# What do you think of the new Fiat 500?



## Leg (Jan 11, 2006)

Believed to be a 150 bhp ish Abarth version on the cards....



















And a standard 500, out in September. Definately a Panda powerd 100bhp sports version from the off as well as cheaper lowered powered models. Gonna be a tiny car with measurements of 335cm long, 165cm wide, 149cm tall.  Â£7500 - Â£11000 price range expected.


----------



## FinFerNan (Feb 28, 2007)

I love it.


----------



## kmpowell (May 6, 2002)

When it's released I think it will become the years must have fashion accessory...

...meaning it will go the same way the Mini has. Whether that's a good or bad thing will depend on your view of cars and their purpose - for me it's a bad thing.


----------



## p1tse (Sep 20, 2004)

that would go on my cool board 8)


----------



## garyc (May 7, 2002)

I like it. smaller than the Mini. Still a Ka in drag.

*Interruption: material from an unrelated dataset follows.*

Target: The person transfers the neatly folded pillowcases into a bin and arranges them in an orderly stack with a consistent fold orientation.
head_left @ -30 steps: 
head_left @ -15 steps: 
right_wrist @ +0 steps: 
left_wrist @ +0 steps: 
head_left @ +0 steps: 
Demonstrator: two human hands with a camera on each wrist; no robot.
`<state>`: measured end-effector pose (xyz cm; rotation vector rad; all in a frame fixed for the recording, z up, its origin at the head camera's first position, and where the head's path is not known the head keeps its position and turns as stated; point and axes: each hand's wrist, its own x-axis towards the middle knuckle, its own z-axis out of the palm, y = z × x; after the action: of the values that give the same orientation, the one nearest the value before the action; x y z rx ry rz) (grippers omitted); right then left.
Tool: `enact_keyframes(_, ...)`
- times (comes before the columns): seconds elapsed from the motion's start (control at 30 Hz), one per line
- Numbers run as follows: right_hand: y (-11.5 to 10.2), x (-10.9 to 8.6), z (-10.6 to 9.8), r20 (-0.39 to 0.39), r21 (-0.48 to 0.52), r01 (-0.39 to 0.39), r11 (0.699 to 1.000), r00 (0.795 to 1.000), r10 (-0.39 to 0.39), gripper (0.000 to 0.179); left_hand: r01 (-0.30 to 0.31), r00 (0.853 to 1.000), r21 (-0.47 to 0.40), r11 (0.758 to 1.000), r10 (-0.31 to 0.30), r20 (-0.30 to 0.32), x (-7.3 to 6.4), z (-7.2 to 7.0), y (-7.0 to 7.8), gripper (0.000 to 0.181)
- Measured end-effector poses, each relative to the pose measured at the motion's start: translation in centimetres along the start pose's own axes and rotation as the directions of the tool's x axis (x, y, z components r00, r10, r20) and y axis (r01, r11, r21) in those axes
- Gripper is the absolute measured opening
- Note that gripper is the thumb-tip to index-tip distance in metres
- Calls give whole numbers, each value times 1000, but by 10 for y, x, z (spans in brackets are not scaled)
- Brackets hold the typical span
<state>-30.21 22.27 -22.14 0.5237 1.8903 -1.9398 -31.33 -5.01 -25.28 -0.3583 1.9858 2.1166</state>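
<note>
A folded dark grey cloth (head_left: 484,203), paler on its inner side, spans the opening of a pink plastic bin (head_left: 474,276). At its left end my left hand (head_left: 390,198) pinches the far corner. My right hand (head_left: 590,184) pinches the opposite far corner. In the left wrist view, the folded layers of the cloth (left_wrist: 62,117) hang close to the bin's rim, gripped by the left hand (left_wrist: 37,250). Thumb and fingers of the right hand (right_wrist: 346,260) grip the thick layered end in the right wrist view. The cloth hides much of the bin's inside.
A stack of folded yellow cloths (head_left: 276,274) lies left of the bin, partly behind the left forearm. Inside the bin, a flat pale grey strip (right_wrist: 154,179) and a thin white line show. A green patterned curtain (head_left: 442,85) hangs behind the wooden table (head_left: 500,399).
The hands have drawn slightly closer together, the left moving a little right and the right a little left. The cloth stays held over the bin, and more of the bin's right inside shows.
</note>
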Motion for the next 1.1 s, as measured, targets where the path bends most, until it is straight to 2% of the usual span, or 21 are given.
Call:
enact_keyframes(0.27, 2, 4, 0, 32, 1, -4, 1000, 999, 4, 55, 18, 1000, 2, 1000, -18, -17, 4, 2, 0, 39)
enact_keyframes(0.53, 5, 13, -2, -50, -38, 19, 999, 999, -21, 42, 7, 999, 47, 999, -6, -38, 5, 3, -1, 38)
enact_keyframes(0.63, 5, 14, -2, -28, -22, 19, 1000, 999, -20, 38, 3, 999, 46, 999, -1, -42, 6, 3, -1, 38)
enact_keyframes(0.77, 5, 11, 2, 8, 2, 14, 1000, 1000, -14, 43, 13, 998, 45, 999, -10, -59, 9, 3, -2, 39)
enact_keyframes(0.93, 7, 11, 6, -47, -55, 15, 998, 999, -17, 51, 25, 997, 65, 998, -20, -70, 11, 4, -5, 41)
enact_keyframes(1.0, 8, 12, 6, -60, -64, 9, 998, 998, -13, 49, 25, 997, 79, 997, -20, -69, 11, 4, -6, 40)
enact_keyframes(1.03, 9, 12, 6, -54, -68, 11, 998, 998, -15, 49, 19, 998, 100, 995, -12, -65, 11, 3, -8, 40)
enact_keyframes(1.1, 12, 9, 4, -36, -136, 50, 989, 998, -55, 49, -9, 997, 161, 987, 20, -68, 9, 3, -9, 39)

Original 500 is on my desired classics list.


----------



## YELLOW_TT (Feb 25, 2004)

I like it very nice but as it is a Fiat I wonder what the build quality will be like :?:


----------



## a13xbb (Jan 27, 2007)

i really like it but it will probably become too cool like the mini and all the estate agents will be driving them :wink:


----------



## scott-tt225 (Jul 9, 2006)

Instant death if you bump it!!


----------



## Carlos (May 6, 2002)

Is there a lot to separate the volume manufacturers in terms of build quality?

Is a VW better built these days than a Ford or a Fiat? Golf is certainly no better than Focus.

I think build quality on all the major manufacturers is acceptably low. Low in comparison to higher quality marques, but acceptable.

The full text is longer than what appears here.